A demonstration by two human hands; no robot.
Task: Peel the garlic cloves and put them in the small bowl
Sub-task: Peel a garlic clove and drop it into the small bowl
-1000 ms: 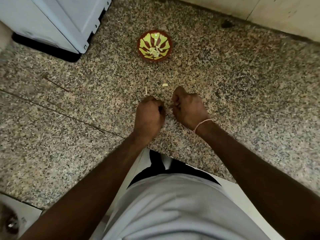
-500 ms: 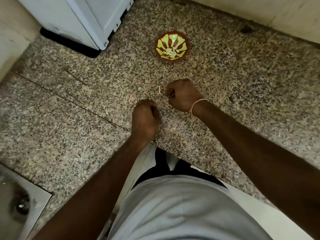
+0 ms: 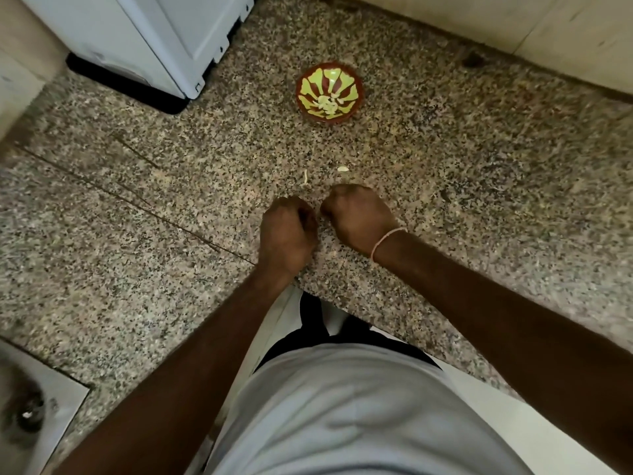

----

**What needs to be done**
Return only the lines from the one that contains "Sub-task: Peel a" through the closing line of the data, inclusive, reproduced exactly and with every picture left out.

**Answer to this exercise**
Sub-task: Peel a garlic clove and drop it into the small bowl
-1000 ms: 
-500 ms: 
+0 ms: 

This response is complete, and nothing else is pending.